The question of the perfect person raised its ugly head at the Scottish Regional Fragile X conference recently. Although it's one of the most common inherited forms of mental handicap, little has been known about Fragile X until now. One of the guest speakers addressed the issue of prenatal screening and gene therapy for Fragile X foetuses. I think it means that if, let's say, in 20 years' time, someone like me who has one Fragile X child already, becomes pregnant, gets screened and discovers the next baby is mentally handicapped as well, a brave new world of opportunity and choice opens up: have the baby as is, have an abortion, or offer up the foetus to allow that all-important gene on the X chromosome to be "turned on" again. We can imagine the consequences of the first two choices. And the third? Hello perfect, "normal" person - a blonde, I imagine.

When I compare Henry, my son who has Fragile X and suffers from "global development delay with behavioural difficulties", to a genetically engineered grape, I'm glad this gene therapy is not around yet. But when I think of him in a supermarket, homicide comes to mind. Last weekend, for example, both my boys insisted on coming shopping with me - Henry, who's four, because he thinks I'll buy him sweets, and Lewis, eight, because he thinks I'll buy him anything he wants with the right amount of pressure. I'm already a bit sweaty, but it's my angst not theirs, I keep telling myself. For God's sake, it's only the supermarket. I spend the journey telling them what's going to happen if they don't behave themselves. Lewis looks sullen and Henry, who suffers from a serious speech repetition disorder, repeats "behave selves" maybe 50 times.

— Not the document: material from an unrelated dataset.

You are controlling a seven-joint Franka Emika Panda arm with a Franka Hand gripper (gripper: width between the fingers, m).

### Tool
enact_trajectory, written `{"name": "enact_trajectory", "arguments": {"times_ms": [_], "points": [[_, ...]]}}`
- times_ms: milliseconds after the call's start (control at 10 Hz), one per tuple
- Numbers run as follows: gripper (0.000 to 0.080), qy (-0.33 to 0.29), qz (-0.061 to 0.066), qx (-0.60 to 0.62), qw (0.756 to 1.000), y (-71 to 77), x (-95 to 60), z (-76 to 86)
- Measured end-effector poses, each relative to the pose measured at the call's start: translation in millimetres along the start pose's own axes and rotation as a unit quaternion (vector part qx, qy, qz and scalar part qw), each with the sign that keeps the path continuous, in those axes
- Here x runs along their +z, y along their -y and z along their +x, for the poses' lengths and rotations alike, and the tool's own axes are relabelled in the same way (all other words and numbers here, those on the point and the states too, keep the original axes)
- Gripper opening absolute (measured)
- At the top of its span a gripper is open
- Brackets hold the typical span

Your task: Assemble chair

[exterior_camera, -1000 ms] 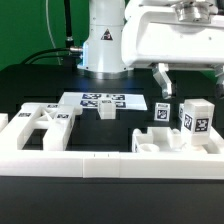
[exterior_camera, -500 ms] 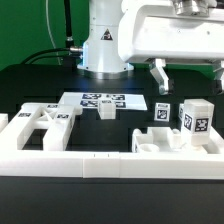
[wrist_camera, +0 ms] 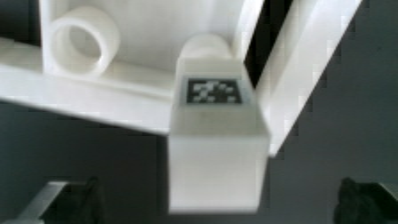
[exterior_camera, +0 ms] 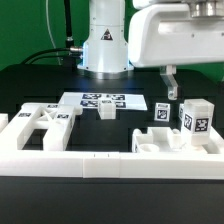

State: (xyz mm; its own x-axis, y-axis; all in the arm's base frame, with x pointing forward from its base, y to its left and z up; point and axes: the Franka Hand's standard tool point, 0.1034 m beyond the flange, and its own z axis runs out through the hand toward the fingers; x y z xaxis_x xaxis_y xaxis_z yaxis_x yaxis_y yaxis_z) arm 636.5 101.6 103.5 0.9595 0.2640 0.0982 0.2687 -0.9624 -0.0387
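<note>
The white two-finger gripper (wrist_camera: pixel 217 203) has slid toward the exterior view's right, fingers (exterior_camera: pixel 170 83) spread wide, gripping nothing; nearest lies the long white border rail (exterior_camera: pixel 110 163); behind it the matte white tagged plastic chair pieces (exterior_camera: pixel 45 120), one blocky leg (exterior_camera: pixel 197 117) seemingly beneath the gripper; farthest, the flat white marker board (exterior_camera: pixel 100 100).

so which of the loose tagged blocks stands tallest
The upright block furthest to the exterior view's right, showing a large tag; the squat block beside it and the small block by the marker board are shorter.
</note>
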Motion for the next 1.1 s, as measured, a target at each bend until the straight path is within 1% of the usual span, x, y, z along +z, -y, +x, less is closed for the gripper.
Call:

We get through fruit and veg without a hitch. The trouble starts when Henry decides we can't have any of the things I've put in the trolley. He starts shoving them back on to the wrong shelves in a fierce temper, shouting "No, Mummy" at the top of his voice. Nobody's looking, apart from everybody. They think it's funny until they see it's not. "Shall I buy you some sweeties, darling," I say softly, tightening my grip on his wrists. "No, Mummy," he shouts.

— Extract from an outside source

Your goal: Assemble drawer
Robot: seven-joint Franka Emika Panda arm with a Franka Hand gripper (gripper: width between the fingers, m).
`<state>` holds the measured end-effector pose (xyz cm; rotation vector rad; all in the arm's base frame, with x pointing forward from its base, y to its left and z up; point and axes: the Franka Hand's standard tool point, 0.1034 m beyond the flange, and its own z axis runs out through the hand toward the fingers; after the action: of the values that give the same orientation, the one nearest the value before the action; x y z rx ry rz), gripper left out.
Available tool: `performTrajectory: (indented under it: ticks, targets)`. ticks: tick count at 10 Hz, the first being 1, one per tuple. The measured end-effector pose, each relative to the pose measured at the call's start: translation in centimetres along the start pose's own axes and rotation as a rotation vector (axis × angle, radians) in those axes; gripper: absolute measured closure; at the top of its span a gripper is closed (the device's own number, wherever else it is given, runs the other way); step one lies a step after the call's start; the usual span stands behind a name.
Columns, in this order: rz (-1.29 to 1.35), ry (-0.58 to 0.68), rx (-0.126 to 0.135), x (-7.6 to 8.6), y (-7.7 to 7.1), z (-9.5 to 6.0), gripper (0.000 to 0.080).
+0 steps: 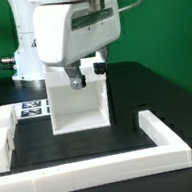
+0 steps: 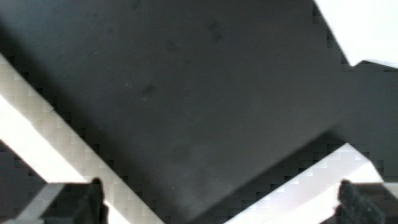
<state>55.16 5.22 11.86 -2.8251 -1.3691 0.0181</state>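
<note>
Box shell (image 1: 81,112) just below end effector (image 1: 89,77), jaws apart

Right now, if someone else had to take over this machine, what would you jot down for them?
Gripper: open, empty, near the top of the box shell.
Box shell: standing mid-table, with the marker board on the exterior view's left of it.
A white piece, probably the tray, sits apart at the exterior view's left edge.
Done: nothing visibly joined.
Left: likely grasp the tray and slide it into the shell.

Box shell (image 1: 81,109) top behind tool (image 1: 89,77)
</note>
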Motion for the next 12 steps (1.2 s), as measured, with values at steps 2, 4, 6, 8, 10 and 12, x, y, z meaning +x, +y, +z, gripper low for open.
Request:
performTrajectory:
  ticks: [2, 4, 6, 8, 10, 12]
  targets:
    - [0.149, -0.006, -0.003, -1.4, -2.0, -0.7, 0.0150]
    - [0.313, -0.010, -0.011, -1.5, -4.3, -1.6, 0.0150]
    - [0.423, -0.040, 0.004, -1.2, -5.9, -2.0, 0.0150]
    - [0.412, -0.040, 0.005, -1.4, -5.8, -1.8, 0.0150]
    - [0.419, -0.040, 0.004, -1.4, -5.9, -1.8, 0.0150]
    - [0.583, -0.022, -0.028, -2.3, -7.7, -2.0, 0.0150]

Lewis is dying with embarrassment and heads off to another aisle. I let Henry sit on the floor and open the packet of biscuits he's tried to jam between the tins of beans. While his distress has reached a pitch likely to make him sick, I am assaulted by another, familiar cry of pain. Yes, it's Lewis, coming round the pasta sauces holding his head, which has been butted in a collision with a small boy's toy rifle. The boy was looking for someone to kill. Lewis was looking for bran flakes. Ah, well. We head for the check-out, leaving aisle No 42 littered with broken eggs, biscuit crumbs and the odd piece of salami. Oh, and two supermarket staff who clearly would call the social services if they knew the number, but who clear up the mess instead.

By the time we reach the till, Henry's no longer sure that he can allow the trolley to be emptied. I try kissing games on the left side of his neck, while using my right hand to unload. Henry fights back and our "packer" starts poking him, as adults do to small children who are in a state. "What's the matter with you, then?" she says, "Got out of bed the wrong side, did we?" If she carries on like this he'll be sick on her. Meanwhile, I'm fumbling for my Reward Card (ironic, isn't it?) and Lewis's head looks all peculiar. "Where'd you get that funny mark on your head?" I ask in a normal voice. "It's where I got hit with the gun, Mum, remember?" Ah, yes.

Because Fragile X is incurable, I have to find ways of changing Henry's behaviour by monitoring what we do to him and what situations we put him in. And while we must expect weird stuff from him, it doesn't mean we have to accept it. Nor should we accept other people's anger and intolerance towards him and, by association, towards us, the parents or carers. So, in the circumstances, I think it would be best if the whole family stopped going to the supermarket and simply waited for the perfect, all-round, once-a-day nutritional pill to be developed. Or should I say engineered?